**WHAT TO WORK ON:**
Say how many lines in the records hold "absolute". Nothing but the number should be given.

**ENTRIES SUPPLIED:**
<<<<
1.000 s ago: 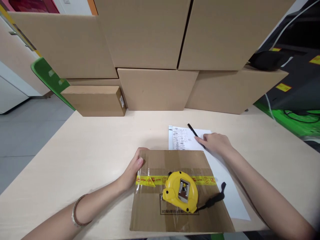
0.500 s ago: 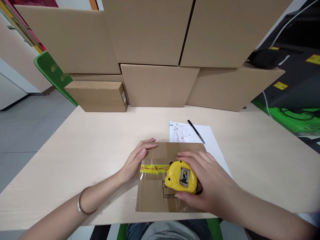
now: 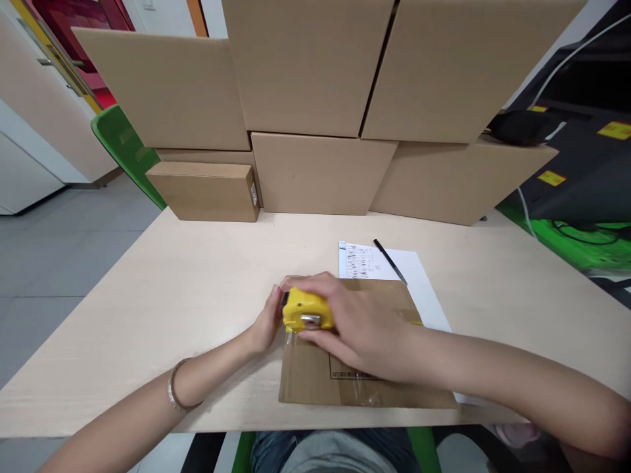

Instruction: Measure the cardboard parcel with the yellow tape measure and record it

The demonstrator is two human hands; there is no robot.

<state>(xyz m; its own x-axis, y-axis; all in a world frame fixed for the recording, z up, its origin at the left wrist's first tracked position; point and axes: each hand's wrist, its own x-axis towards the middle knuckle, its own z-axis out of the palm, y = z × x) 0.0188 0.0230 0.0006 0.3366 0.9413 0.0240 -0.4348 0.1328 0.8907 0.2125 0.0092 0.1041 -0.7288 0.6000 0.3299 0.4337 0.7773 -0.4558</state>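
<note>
Gripping a rounded tape measure [image 3: 304, 309] over rectangular cardboard [image 3: 309, 376].

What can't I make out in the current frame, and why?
All in the head view:
Left-hand grip: fingers partly hidden behind the tape measure and right-hand grip.
Tape measure: one side hidden by the right-hand grip.
Carton: printing too small to read, partly covered by the right-hand grip.
Paper: writing too small to read, part hidden by the carton.
Dark equipment: cut off by the right edge.
</note>
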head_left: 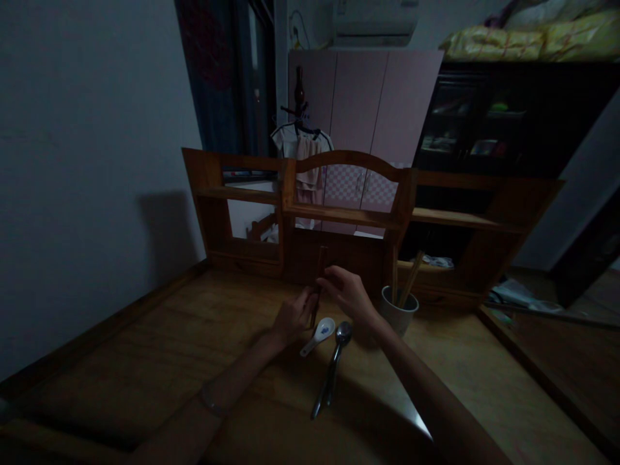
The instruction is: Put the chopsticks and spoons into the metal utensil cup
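Note:
Dark reddish-brown chopsticks (322, 258) stand nearly upright over the table, held between both hands; how many there are I cannot tell. My left hand (293, 316) is closed round their lower part. Higher up, my right hand (346, 290) pinches them with its fingertips. Just below the hands lies a white ceramic spoon (323, 330) with a blue mark in its bowl. Beside it, metal spoons (343, 334) lie together, one partly over the other, handles toward me. To the right of my right hand, a light-coloured cup (398, 314) holds several pale wooden chopsticks (411, 279).
The wooden table (184, 349) backs onto a wooden shelf unit (349, 216) with open compartments. A wall (97, 181) borders it on the left. Behind stand a pink wardrobe (358, 103), a coat rack with clothes (307, 148) and a dark cabinet (484, 123).

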Demonstrator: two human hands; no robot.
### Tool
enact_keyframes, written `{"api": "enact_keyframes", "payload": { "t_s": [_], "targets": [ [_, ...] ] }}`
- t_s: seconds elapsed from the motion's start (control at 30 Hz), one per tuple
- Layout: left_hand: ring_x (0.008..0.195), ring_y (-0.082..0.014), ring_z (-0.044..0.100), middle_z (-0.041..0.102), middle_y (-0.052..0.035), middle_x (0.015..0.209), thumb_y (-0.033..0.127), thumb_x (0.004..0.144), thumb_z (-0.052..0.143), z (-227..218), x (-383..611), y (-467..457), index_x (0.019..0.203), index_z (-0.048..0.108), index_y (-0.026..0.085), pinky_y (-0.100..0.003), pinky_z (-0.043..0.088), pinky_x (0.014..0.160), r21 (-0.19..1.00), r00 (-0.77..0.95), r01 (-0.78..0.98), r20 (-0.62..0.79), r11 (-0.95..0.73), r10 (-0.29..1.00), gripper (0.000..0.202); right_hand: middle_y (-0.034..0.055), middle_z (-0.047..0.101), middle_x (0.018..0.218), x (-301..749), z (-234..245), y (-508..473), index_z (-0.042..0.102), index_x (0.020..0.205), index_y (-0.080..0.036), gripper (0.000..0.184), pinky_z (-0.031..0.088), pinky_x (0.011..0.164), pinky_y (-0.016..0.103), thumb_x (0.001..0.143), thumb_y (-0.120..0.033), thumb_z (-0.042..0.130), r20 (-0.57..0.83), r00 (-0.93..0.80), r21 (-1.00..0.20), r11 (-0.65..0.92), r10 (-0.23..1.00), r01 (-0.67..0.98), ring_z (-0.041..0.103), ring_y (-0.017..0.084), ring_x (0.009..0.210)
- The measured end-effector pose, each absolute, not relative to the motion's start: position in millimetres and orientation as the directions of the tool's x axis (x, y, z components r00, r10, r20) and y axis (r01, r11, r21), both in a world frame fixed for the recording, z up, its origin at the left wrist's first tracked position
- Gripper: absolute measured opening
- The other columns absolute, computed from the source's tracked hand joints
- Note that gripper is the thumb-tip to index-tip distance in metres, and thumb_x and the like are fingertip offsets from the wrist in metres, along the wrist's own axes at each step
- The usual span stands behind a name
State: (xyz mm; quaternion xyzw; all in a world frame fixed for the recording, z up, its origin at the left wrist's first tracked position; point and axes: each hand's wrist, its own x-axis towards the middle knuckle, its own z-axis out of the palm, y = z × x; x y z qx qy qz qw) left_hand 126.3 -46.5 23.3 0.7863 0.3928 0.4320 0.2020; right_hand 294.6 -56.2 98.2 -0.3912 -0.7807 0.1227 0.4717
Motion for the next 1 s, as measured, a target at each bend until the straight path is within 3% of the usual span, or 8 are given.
{"api": "enact_keyframes", "payload": {
  "t_s": [0.47,0.73,1.0],
  "targets": [
    [0.073,-0.0178,0.068,0.069,-0.0038,0.080,0.041,0.097,0.032,24.7,127.2,-49.2,0.110,0.054,0.021,-0.026,0.049,0.069,0.672,0.305,0.438,0.514,-0.597,0.802,0.032,0.0015,0.062,0.076,293.5,99.9,-58.0,0.061,0.088,-0.019,0.017,0.041,0.059,0.023,0.088,-0.035,0.056,0.648,-0.241,-0.554,0.665,0.722,0.501,0.056,0.014,0.066],
    [0.079,-0.0188,0.069,0.070,-0.0060,0.095,0.045,0.093,0.042,17.7,127.4,-43.4,0.118,0.052,0.021,-0.026,0.051,0.067,0.668,0.302,0.439,0.520,-0.601,0.799,0.036,0.0024,0.064,0.078,294.0,98.4,-57.2,0.060,0.089,-0.019,0.017,0.043,0.061,0.023,0.089,-0.035,0.055,0.635,-0.252,-0.566,0.662,0.731,0.492,0.058,0.015,0.069],
    [0.078,-0.0176,0.068,0.070,-0.0045,0.091,0.042,0.094,0.040,19.2,126.8,-45.1,0.116,0.053,0.021,-0.024,0.051,0.064,0.691,0.302,0.402,0.520,-0.601,0.799,0.033,0.0018,0.063,0.075,294.5,97.8,-56.4,0.060,0.089,-0.019,0.017,0.042,0.059,0.023,0.088,-0.036,0.056,0.629,-0.251,-0.568,0.655,0.736,0.498,0.057,0.015,0.066]
  ]
}}
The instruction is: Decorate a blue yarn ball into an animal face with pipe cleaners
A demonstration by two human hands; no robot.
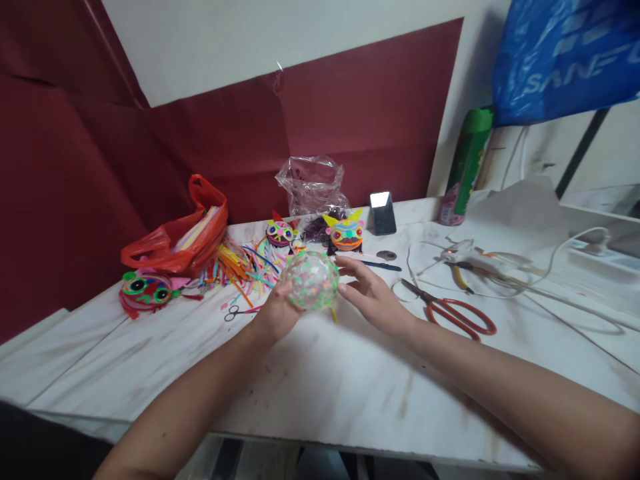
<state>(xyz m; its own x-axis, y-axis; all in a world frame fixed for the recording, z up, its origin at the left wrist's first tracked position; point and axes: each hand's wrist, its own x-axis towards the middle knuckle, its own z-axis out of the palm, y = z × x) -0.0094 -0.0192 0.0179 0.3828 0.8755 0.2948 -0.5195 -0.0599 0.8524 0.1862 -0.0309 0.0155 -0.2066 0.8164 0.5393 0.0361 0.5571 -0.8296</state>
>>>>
**TASK OUTPUT:**
3